* [Data extract]:
────────────────────

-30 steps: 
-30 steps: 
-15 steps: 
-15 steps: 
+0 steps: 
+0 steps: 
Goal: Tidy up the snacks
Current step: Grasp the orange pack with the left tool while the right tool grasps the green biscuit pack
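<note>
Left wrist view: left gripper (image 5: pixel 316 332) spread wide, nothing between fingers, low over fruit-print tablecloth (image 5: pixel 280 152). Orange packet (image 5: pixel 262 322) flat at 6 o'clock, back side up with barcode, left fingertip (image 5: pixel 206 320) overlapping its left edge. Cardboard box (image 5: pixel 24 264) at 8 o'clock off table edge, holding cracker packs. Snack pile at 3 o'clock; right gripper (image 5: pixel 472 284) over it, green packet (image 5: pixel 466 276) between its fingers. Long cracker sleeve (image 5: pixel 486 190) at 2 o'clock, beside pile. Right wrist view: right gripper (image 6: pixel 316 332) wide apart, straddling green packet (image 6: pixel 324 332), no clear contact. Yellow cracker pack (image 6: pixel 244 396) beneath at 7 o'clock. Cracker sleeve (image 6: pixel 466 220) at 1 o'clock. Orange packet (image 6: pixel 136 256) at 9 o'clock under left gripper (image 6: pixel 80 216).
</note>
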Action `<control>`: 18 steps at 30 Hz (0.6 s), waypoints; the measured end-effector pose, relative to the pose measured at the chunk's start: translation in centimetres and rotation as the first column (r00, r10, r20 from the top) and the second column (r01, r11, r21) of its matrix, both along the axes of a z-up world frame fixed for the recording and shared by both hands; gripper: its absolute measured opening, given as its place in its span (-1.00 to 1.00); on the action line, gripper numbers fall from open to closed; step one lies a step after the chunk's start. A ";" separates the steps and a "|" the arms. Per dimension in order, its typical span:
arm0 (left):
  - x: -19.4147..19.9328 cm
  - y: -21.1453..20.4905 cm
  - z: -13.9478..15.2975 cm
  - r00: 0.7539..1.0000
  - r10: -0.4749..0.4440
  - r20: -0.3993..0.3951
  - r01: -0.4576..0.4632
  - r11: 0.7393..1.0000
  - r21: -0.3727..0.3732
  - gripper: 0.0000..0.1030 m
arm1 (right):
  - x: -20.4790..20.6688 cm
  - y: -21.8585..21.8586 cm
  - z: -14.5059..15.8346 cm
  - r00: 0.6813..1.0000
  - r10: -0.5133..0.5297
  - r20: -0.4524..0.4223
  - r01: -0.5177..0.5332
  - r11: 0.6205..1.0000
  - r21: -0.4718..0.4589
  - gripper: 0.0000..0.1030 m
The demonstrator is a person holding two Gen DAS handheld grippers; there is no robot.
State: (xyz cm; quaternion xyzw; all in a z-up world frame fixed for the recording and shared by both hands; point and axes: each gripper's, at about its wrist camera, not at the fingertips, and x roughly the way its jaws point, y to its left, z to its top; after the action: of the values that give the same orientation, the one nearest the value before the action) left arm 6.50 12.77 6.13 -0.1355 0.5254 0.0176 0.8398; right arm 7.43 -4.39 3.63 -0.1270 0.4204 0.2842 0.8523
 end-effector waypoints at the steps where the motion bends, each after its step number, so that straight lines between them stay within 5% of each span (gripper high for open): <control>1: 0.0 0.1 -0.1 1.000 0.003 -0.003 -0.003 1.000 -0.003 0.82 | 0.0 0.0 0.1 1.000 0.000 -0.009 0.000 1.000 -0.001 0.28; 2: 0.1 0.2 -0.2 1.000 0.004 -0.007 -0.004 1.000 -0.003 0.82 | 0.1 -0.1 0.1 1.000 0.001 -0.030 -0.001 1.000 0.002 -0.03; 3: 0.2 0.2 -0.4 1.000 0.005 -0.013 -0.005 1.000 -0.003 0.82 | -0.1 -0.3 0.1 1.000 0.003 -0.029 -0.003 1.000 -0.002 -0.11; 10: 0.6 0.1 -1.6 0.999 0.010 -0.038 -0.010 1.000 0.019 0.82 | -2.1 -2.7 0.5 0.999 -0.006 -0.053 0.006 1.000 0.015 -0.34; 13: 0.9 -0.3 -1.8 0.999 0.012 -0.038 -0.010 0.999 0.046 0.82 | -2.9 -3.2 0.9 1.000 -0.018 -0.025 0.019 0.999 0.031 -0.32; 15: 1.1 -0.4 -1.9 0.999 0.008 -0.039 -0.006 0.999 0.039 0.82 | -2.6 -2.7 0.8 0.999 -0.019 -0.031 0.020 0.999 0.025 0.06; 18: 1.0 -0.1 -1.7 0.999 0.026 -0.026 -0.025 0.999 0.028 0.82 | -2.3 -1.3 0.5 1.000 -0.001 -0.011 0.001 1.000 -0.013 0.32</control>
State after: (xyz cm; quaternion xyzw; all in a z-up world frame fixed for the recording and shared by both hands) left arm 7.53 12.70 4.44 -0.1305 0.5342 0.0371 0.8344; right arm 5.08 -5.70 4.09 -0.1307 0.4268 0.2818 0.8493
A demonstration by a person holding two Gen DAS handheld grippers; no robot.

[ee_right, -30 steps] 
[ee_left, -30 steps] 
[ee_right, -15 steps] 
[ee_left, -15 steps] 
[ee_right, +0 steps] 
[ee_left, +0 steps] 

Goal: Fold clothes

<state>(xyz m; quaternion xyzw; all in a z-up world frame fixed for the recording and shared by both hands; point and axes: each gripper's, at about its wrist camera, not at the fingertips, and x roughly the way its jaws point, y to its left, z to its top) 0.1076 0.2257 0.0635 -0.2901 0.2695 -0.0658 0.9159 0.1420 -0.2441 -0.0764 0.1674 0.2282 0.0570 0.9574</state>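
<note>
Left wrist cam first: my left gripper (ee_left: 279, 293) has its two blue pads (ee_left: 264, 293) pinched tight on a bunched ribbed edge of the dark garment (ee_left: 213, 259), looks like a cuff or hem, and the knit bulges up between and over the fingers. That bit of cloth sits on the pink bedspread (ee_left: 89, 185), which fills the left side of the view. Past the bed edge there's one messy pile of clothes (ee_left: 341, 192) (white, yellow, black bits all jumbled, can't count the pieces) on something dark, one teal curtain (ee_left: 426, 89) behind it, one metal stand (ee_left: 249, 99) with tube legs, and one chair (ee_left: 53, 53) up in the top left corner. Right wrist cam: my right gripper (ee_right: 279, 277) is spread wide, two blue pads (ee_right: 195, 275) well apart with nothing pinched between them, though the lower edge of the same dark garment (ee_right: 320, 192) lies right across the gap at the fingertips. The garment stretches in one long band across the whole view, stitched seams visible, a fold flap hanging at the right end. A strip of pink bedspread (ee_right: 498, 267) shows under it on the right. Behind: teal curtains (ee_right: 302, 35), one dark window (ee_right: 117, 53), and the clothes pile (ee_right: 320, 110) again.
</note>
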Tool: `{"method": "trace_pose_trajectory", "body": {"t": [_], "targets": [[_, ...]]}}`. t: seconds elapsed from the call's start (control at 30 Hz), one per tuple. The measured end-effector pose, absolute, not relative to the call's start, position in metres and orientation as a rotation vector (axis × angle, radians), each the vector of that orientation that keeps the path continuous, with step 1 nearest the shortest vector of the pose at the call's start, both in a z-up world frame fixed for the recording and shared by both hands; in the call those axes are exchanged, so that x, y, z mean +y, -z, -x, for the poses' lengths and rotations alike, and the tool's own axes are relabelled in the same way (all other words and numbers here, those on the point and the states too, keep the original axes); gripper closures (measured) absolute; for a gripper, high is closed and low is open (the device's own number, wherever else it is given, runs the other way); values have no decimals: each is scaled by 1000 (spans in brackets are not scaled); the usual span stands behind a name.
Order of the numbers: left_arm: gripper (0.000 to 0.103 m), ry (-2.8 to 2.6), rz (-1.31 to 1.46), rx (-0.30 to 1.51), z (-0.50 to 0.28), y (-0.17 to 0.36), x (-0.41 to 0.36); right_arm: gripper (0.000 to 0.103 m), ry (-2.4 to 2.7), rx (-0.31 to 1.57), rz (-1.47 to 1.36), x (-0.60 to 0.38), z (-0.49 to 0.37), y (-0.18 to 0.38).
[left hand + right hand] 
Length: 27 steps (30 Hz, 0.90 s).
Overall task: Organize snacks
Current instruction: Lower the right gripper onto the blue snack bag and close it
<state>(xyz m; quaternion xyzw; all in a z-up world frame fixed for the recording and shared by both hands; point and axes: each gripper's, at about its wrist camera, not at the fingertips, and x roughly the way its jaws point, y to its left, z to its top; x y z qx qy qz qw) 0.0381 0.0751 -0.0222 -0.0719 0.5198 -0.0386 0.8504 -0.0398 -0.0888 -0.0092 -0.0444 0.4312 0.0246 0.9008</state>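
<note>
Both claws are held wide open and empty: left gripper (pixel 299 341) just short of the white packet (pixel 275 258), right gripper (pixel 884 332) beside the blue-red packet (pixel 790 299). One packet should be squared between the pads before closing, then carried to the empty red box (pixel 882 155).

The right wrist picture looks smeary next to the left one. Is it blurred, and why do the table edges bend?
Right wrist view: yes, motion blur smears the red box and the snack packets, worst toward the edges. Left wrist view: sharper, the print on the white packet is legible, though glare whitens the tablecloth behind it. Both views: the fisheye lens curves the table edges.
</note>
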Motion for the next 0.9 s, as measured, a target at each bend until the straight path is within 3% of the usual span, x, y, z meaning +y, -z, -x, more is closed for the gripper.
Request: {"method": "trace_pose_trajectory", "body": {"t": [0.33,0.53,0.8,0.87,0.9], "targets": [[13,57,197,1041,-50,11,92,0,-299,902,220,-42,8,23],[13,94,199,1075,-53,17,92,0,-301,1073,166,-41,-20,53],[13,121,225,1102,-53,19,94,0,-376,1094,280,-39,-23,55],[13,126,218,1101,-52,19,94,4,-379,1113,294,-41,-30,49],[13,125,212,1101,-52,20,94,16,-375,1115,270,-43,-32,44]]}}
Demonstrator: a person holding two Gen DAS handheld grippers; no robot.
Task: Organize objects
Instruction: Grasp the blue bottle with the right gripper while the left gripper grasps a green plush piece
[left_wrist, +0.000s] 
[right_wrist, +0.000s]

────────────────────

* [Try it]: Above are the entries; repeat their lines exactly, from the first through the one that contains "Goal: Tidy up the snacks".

* [Output for this task]:
-30 steps: 
-30 steps: 
-15 steps: 
-15 steps: 
+0 steps: 
+0 steps: 
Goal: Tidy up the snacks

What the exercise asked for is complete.